Namun usulan tersebut kembali dikritik Wakil Ketua Komisi Kesehatan (Komisi IX) DPR, Saleh Partaonan Daulay. Kepada Teropong Senayan, ia menilai keputusan Jokowi mengambil opsi PSBB dan kedaruratan kesehatan tak ubahnya mirip dengan physical distancing yang saat ini sedang dijalankan.

Pasalnya, dalam dalam pasal 59 ayat (3) UU Nomor 6 Tahun 2018 Tentang Kekarantinaan Kesehatan disebutkan, bahwa “pembatasan sosial berskala besar paling sedikit meliputi; peliburan sekolah dan tempat kerja; pembatasan kegiatan keagamaan; dan/atau pembatasan kegiatan di tempat atau fasilitas umum”. Hal ini dimaksudkan agar interaksi dan kontak antar anggota masyarakat bisa dihindari.

“Sebetulnya, phsyical distancing itu juga arahnya seperti itu. Semua orang diharapkan dapat menjaga jarak. Makanya, kegiatan-kegiatan keramaian harus ditiadakan”, kata Saleh saat dikonfirmasi, Selasa (31/3/2020).

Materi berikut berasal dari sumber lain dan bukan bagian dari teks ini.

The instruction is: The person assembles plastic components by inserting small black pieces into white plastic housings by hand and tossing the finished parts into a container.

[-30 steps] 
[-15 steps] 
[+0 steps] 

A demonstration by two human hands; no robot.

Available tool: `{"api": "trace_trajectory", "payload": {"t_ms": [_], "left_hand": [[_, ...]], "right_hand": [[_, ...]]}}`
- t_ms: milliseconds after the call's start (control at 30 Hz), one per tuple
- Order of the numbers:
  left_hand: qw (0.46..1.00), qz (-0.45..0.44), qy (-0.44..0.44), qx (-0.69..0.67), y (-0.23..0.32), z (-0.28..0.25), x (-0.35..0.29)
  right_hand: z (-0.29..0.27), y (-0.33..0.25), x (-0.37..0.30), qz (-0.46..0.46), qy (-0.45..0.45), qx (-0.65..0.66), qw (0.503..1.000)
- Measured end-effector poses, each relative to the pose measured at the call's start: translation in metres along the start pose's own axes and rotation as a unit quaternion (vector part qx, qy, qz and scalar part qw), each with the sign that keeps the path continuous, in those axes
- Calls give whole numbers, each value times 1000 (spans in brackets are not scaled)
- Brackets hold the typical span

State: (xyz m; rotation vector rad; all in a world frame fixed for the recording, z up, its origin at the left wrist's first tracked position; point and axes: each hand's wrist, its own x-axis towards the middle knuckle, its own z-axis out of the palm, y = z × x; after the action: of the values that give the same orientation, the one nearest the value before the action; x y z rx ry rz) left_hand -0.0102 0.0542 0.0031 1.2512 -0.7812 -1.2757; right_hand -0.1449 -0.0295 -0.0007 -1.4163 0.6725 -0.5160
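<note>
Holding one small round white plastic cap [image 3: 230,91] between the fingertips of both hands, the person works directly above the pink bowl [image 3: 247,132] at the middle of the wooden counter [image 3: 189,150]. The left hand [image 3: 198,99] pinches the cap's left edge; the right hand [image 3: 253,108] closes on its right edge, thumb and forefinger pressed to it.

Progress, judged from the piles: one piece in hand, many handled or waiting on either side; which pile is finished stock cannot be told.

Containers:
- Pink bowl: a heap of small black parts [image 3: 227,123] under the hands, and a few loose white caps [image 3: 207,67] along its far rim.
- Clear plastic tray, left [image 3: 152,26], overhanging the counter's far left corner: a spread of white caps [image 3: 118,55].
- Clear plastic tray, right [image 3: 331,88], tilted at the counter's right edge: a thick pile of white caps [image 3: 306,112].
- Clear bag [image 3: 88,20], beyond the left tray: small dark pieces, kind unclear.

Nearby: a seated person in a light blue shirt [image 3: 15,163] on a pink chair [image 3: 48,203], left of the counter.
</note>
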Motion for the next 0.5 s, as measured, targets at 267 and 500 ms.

Kebijakan Jokowi menerapkan darurat kesehatan merupakan jalan tengah terhadap penanggulangan wabah corona. Menurut politisi Partai Amanat Nasional (PAN) ini, Jokowi terlihat tidak siap jika harus mengambil metode karantina wilayah. Kendati demikian, ia berharap PSBB dapat menjembatani kedua opsi tersebut.

“Di dalam PSBB ini, kita berharap akan ada aturan yang lebih tegas. Jika diperlukan, yang melanggar harus diberi sanksi tegas. Sanksi itu bisa dalam bentuk denda ataupun kurungan,” ujarnya.

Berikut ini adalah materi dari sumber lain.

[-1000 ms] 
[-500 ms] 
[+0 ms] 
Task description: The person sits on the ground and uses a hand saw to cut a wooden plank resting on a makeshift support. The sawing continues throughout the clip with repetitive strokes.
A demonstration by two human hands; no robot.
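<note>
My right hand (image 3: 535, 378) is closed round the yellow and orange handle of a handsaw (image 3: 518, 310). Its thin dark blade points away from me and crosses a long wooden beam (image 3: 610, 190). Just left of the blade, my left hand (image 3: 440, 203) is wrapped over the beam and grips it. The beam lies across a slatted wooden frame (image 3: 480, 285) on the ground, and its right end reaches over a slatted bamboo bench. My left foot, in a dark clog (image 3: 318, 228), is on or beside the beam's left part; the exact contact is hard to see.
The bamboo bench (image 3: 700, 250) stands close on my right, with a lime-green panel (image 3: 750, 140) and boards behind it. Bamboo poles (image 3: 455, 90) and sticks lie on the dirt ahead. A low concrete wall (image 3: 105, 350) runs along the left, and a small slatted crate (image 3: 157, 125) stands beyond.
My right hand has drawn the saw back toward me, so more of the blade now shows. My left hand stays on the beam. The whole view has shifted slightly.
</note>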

“Saya belum membaca PP dan kepresnya. Semoga saja, di dalam PP dan kepres itu ada aturan yang lebih detail. Termasuk ancaman sanksi dan hukuman bagi pelanggarnya”, imbuh Saleh.

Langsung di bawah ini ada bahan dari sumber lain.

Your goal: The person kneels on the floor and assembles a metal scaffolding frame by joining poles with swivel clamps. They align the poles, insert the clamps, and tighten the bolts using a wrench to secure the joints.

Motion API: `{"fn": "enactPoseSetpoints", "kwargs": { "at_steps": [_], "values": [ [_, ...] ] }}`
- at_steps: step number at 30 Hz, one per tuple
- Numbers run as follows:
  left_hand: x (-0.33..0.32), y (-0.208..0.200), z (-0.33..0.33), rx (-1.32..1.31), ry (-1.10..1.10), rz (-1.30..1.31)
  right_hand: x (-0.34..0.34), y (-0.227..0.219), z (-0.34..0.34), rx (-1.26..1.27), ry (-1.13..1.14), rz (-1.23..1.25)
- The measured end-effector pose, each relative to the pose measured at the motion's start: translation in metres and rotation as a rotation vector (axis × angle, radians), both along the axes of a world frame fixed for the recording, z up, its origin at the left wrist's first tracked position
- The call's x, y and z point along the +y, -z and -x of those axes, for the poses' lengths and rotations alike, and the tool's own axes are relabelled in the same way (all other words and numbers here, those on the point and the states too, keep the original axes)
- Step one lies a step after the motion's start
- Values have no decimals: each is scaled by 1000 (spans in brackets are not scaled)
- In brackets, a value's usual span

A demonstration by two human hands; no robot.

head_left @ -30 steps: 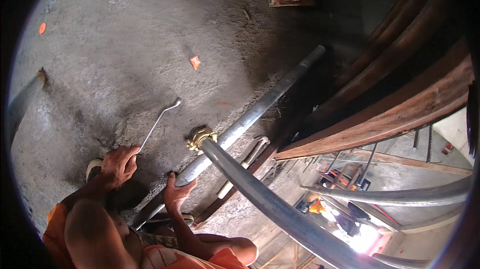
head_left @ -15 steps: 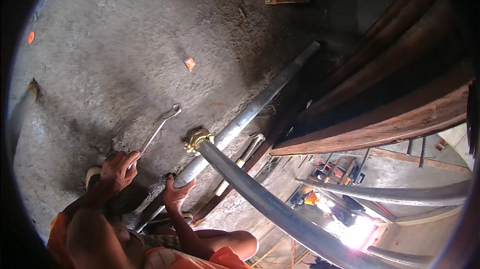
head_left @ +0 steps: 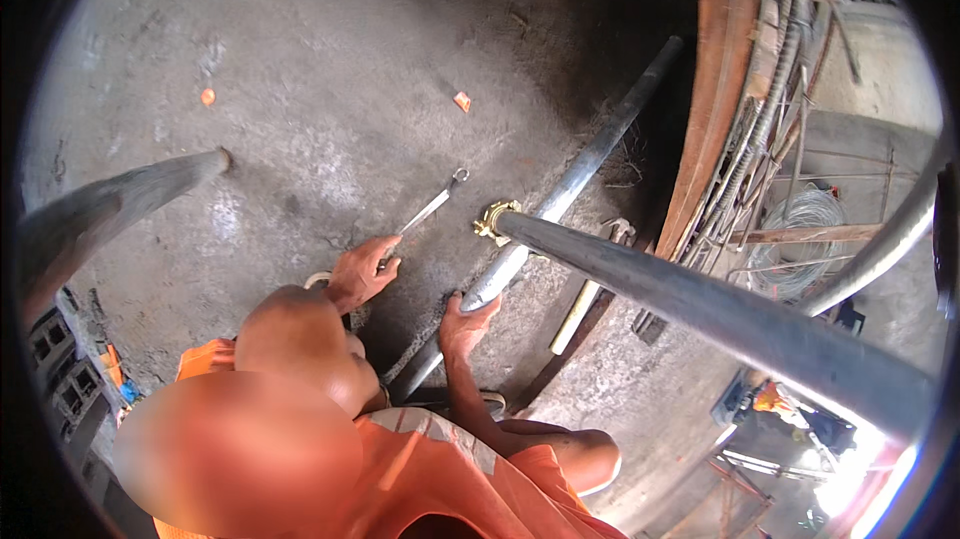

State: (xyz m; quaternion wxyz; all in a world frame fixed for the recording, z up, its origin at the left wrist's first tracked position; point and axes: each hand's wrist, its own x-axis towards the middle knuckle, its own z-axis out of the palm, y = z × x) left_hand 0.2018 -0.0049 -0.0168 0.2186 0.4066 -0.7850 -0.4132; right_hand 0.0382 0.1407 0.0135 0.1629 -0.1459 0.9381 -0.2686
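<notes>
My left hand (head_left: pixel 362 272) is closed around the lower end of a steel ring spanner (head_left: pixel 428 211). Its ring end points up and away, just left of a brass-coloured scaffold coupler (head_left: pixel 495 222) and apart from it. The coupler sits where two grey metal pipes cross. One is the lower pipe (head_left: pixel 575 182), lying slantwise near the floor; my right hand (head_left: pixel 466 331) grips its near end. From the coupler, the upper pipe (head_left: pixel 700 301) rises toward the right. The coupler's far side and bolts are too small or hidden to make out.
A hammer (head_left: pixel 577 317) with a pale handle lies right of the lower pipe. Another pipe (head_left: pixel 130 204) stands at left on the concrete floor (head_left: pixel 300 139). Wooden boards (head_left: pixel 712 89), rebar and coiled wire (head_left: pixel 802 244) fill the right side. Hollow blocks (head_left: pixel 75 384) stand lower left.
The view has turned, so the hands, pipes and coupler appear farther right, and the left-hand pipe shows more. Both hands keep their holds on the spanner and the lower pipe.
</notes>
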Motion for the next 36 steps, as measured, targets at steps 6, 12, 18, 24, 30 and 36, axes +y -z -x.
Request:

Menurut legislator asal Padang Lawas Sumatera Utara ini, jika benar akan diterapkan aturan sanksi dan hukuman dalam PSBB, maka hal itu menjadi pembeda dengan konsep physical distancing. Aturan tersebut juga turut menjadi payung hukum bagi aparat kepolisian untuk melakukan penegakan hukum dan keamanan.

Namun demikian, lanjut Saleh, pemerintah jangan sampai melupakan  bahwa penerapan PSBB sejatinya masih tetap menyisakan persoalan. Masalah itu adalah kepastian bagi pekerja informal yang setiap hari harus bekerja memenuhi kebutuhan hidupnya. Pada keadaan inilah tanggung jawab pemerintah ditunggu.

“Kalau tidak ada solusi bagi kelas pekerja menengah ke bawah, tentu akan sulit juga ditegakkan aturan PSBB. Karena itu, harus ada kesimbangan antara kewajiban dan hak warga negara. Itu adalah prinsip dasar dalam menegakkan keadilan”, pungkasnya.